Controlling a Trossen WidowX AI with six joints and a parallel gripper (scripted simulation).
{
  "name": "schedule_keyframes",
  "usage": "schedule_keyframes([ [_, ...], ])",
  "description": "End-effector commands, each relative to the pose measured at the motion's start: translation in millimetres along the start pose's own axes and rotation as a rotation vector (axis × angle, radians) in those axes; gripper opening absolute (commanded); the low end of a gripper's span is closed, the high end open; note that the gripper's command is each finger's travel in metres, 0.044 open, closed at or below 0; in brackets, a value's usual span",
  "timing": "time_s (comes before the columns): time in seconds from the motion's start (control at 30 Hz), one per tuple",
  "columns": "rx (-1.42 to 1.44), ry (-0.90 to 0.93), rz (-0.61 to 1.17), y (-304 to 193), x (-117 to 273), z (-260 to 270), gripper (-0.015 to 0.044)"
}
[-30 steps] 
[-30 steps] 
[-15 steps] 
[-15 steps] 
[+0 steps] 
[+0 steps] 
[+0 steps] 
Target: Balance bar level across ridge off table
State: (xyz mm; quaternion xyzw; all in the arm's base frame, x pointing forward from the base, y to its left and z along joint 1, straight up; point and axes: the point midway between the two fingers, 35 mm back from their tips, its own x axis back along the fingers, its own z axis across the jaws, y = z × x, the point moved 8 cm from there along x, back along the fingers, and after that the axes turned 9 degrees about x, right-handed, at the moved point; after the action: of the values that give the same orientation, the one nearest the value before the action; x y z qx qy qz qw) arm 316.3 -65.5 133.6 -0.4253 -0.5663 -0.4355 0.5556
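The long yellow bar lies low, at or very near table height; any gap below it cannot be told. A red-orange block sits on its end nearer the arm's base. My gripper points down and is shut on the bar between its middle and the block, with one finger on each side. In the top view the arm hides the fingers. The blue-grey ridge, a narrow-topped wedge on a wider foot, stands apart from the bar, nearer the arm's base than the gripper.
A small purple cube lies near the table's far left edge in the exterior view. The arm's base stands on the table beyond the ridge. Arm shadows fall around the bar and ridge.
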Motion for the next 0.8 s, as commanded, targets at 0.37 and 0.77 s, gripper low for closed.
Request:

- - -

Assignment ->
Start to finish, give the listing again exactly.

Problem solution ->
Controlling a Trossen WidowX AI with six joints and a parallel gripper (scripted simulation).
{
  "name": "schedule_keyframes",
  "usage": "schedule_keyframes([ [_, ...], ])",
  "description": "End-effector commands, each relative to the pose measured at the motion's start: translation in millimetres along the start pose's own axes and rotation as a rotation vector (axis × angle, radians) in those axes; gripper opening absolute (commanded); the low end of a gripper's span is closed, the high end open; note that the gripper's command is each finger's travel in metres, 0.044 open, closed at or below 0; in brackets, a value's usual span",
  "timing": "time_s (comes before the columns): time in seconds from the motion's start (control at 30 Hz), one per tuple",
  "columns": "rx (-1.42 to 1.44), ry (-0.90 to 0.93), rz (-0.61 to 1.17), y (-304 to 193), x (-117 to 273), z (-260 to 270), gripper (-0.015 to 0.044)"
}
[-30 steps] 
[-30 steps] 
[-15 steps] 
[-15 steps] 
[+0 steps] 
[+0 steps] 
[+0 steps] 
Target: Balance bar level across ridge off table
State: (xyz mm; quaternion xyzw; all in the arm's base frame, x pointing forward from the base, y to its left and z along joint 1, straight up; point and axes: the point midway between the two fingers, 35 mm back from their tips, its own x axis back along the fingers, its own z axis across the jaws, y = z × x, the point moved 8 cm from there along x, back along the fingers, and after that the axes turned 9 degrees about x, right-handed, at the moved point; after the action: of the values that give the same orientation, the one nearest the value before the action; x y z qx qy qz qw) arm 316.3 -65.5 133.6 -0.4253 -0.5663 -0.4355 0.5556
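The long yellow bar lies low, at or very near table height; any gap below it cannot be told. A red-orange block sits on its end nearer the arm's base. My gripper points down and is shut on the bar between its middle and the block, with one finger on each side. In the top view the arm hides the fingers. The blue-grey ridge, a narrow-topped wedge on a wider foot, stands apart from the bar, nearer the arm's base than the gripper.
A small purple cube lies near the table's far left edge in the exterior view. The arm's base stands on the table beyond the ridge. Arm shadows fall around the bar and ridge.
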Motion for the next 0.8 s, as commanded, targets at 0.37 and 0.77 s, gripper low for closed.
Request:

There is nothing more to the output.